Last night on Q And A on ABC 1, Mark Day of The Australian inadvertently provided the best reason why the ABC should exist and perhaps even why it deserves more funding. Mr Day said that there needed to be media from both the left and the right to ensure that ideas are tested and put forward, in order to maintain a healthy and functional democracy. The reason why I say that he put this forward inadvertently is because in Australia we live in one of the most concentrated and myopic media markets in the world.
Broadly speaking there are three newspaper groups and in many places there is only one daily newspaper for the city, for two cities on the east coast there are two daily newspapers, and nowhere in the country are all three represented. There are five television networks and many regional areas lacking the basic functions of compiling their own local nightly news bulletin. There are four major players in the radio market but two of them are almost exclusively music boxes and only the ABC produces anything other than programs which are live sport or analysis, talkback or morning zoo style programs. To that end, only Radio National and News Radio bother to produce long form radio programs.
To that end, and the fact that the ABC is really the only major organisation in the county who trains people in radio and television production, the ABC is immensely important.
Yet for reasons not known to me, and maybe I'm being paranoid, the current CEO of the ABC, Michelle Guthrie, doesn't seem to see the importance of the thing that she's been put in charge of. As a former employee of Murdoch's STAR satellite television networks in Asia, it looks like she's been parachuted into the job by the current Liberal Government for ideological reasons, rather than because of any genuine love for public broadcasting and that troubles me. Running a commercial organisation requires a different skill set and mindset to that of running a government service and the truly great people who are remembered, are remembered because they have displayed great vision and directed governments to create something far bigger than themselves which has outlived them. I for instance have no idea who the Premier of NSW was in 1923 but the real dynamo behind public works in the state, John C Bradfield, is not only remembered in this state but also Queensland.

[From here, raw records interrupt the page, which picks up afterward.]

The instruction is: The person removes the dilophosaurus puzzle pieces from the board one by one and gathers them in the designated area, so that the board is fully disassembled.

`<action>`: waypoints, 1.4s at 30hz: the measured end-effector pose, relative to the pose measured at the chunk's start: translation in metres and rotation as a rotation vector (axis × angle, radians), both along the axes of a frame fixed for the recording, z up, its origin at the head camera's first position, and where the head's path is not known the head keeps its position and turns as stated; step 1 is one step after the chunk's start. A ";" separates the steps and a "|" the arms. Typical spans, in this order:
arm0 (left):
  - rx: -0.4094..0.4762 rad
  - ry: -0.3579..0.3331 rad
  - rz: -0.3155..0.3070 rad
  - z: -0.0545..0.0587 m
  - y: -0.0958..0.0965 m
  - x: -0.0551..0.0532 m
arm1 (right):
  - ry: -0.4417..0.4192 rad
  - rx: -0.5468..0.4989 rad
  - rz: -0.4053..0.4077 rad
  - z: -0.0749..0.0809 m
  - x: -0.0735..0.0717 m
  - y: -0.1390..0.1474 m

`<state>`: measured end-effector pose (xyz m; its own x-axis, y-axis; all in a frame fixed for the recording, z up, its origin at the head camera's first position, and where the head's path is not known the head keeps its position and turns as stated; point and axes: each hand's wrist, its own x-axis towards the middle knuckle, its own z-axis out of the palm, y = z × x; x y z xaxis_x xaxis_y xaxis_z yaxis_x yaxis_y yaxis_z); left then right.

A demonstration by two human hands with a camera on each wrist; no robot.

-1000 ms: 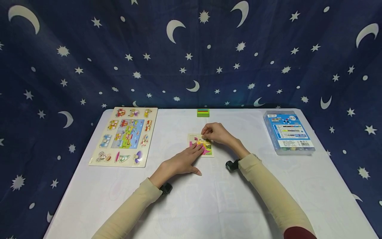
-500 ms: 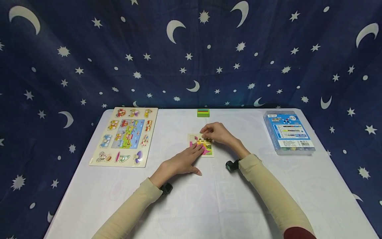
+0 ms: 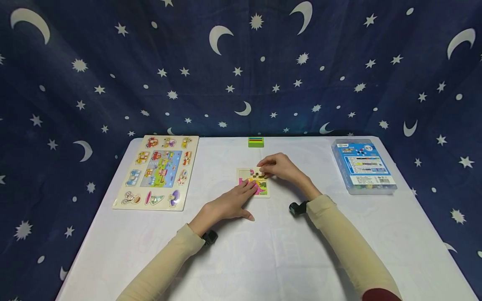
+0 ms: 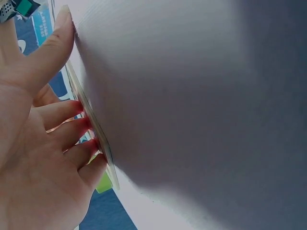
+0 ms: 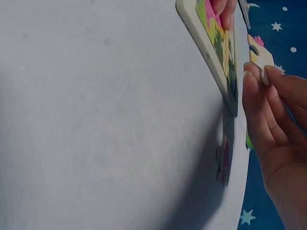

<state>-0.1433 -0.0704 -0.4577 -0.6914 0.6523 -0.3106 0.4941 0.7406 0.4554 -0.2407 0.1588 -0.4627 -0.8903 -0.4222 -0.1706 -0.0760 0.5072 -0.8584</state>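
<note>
A small square puzzle board (image 3: 262,194), with a pink, yellow and green picture, lies on the table in the middle of the head view. My left hand (image 3: 233,201) rests on its left part with straight fingers, thumb spread toward the table. The left wrist view shows those fingertips along the board's edge. At the board's far right corner, my right hand (image 3: 280,166) pinches a cream puzzle piece (image 5: 259,52) with a pink patch between thumb and fingers. This piece stands tilted over the board's far side. Part of the board's picture is hidden under the left fingers.
A larger wooden peg puzzle (image 3: 150,201) of vehicles lies at the left. A green box (image 3: 256,143) stands at the back edge, and a clear plastic case (image 3: 364,167) with a blue label at the right. The right wrist view shows a small purple-dark thing (image 5: 223,160) beside the board.
My right hand has shifted slightly to the right with the puzzle piece, uncovering more of the board's far side. My left hand stays in place.
</note>
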 end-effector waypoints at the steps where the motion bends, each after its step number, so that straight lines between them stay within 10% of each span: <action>1: -0.004 0.001 -0.002 0.000 0.000 0.000 | 0.004 0.003 -0.004 0.001 0.001 0.002; 42: 0.065 -0.067 0.057 0.003 0.001 0.001 | 0.018 0.075 -0.130 -0.002 0.009 0.087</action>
<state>-0.1425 -0.0689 -0.4550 -0.7070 0.6331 -0.3152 0.4193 0.7341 0.5342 -0.2317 0.2463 -0.4649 -0.9399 -0.2894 -0.1809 -0.0203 0.5765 -0.8168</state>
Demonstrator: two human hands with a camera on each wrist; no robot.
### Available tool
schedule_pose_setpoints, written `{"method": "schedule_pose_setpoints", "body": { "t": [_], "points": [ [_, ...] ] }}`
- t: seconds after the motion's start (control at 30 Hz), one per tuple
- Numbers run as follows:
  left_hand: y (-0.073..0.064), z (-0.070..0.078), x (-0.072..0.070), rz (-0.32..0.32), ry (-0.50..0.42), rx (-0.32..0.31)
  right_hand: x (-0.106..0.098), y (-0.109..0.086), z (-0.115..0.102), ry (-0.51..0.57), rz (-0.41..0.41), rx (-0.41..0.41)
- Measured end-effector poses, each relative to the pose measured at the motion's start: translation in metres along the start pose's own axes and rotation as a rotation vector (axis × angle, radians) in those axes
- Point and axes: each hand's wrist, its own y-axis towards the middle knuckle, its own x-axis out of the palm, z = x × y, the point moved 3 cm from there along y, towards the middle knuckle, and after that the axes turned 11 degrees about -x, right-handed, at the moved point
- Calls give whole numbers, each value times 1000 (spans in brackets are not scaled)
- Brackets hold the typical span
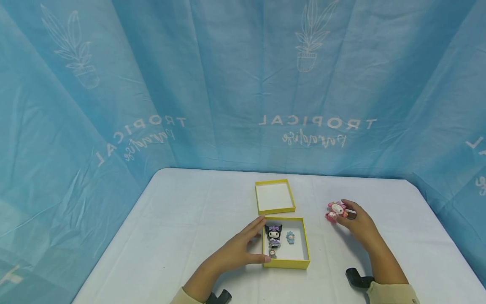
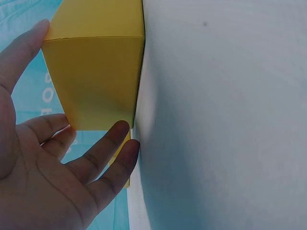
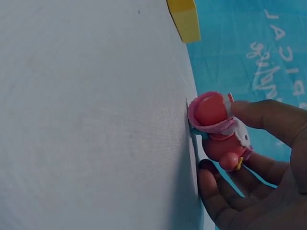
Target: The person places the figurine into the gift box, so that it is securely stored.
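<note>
My right hand pinches a pink and white toy figurine between thumb and fingers, at the table surface right of the yellow box. A dark brown and white piece shows between the fingers; whether it belongs to the figurine I cannot tell. Fairly straight, spread fingers of my left hand touch the left side of the open yellow box, thumb at its near corner. Inside the box lie a black and purple figurine, a small blue figurine and a small greyish figurine.
Behind the box a shallow yellow lid lies with its white inside up. A white cloth covers the table. Blue printed curtains hang around the back and sides. Black wrist devices sit by both forearms.
</note>
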Motion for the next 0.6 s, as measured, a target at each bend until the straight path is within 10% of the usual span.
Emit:
{"method": "schedule_pose_setpoints", "body": {
  "t": [0.6],
  "points": [
    [1, -1, 0, 6, 10, -4, 4, -2, -7, -3, -39, -108]
  ]
}}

Someone much wiser than me once said that where you put your treasure, there your heart will be also. Not only do I think that that is true for individuals but also companies and governments. A government budget is not only a list of expenditures and taxation revenues but a statement of what the state thinks is important. Granted that in fascist, communist or other totalitarian regimes that public broadcasting is often the top of propaganda, in a mixed economy democracy, public broadcasting often contributes to the life of the nation in ways that commercial media which is dictated by the desires of advertisers and shareholders, does not.
In some respects public broadcasting projects the voice of the nation. Often it acts as a counterbalance to commercial media which when left to its own devices runs into sensationalism and engages in its own propaganda, pushing the views of its owners. If something is unprofitable then it's not likely to be aired or published by commercial media and that by default says that the only voices which are heard are those with the most money. If you saturate a population with those voices and perpetual messages of apathy, cruelty and stupidity, which is often the case, then the nation often reflects what it's being told.
Something that's bothered me recently is the way in which Michelle Guthrie has made claims about cutting managerial staff from the ABC in the latest set of economy drives but somehow those people in management end up being people like camera operators, VT editors, sound and lighting engineers and other people such as set designers. All the while, organisations like News Corp through Sky News and The Australian in particular are able to yell ever more loudly into the media space in Australia. If the ABC speaks truth to power it is accused of leftist bias but if it doesn't then it hasn't done its job of holding the government of the day to account.
Say what you will about the ABC, because it operates several national radio and television networks as well as its online news service, it is really the only truly national media network that by virtue of having a presence everywhere in the country, is able to offer consistently reliable reportage about the country. Fairfax doesn't have a daily newspaper in Qld, SA, NT or WA; News Corp doesn't have one in WA; the television networks have affiliates but don't truly operate out of the regions; and of the various radio networks, only the ABC has a proper national news gathering service. That in itself is valuable and if the current CEO doesn't appreciate the seriousness of that, then shouldn't really be there.
The job of the Chief Executive Officer of any organisation is first and foremost to ensure the continuing viability of the entity. The CEO of the ABC in particular needs to stand up to the government of the day, to maintain the independence of the corporation and to fight for the budget of the corporation. It is important for the CEO of the ABC to remember that it should outlive the current term of government, their own stewardship of the corporation and possibly even their lifetime. Just because there are calls from wingnuts and enemies to shut it down, they don't accurately reflect the will of the people or what is best for them.
Largely because public broadcasting isn't swayed by the demands of the profit motive, it can afford to tell stories and run ideas that aren't otherwise commercially viable. In an era where news gathering, collection and analysis is suffering from falling advertising revenues, really it's only public broadcasters who are prepared to take the necessary time to scrutinize what's being said by governments and the powerful. That function to some degree isn't being carried out by commercial media and nor will they do so because there's no money in it.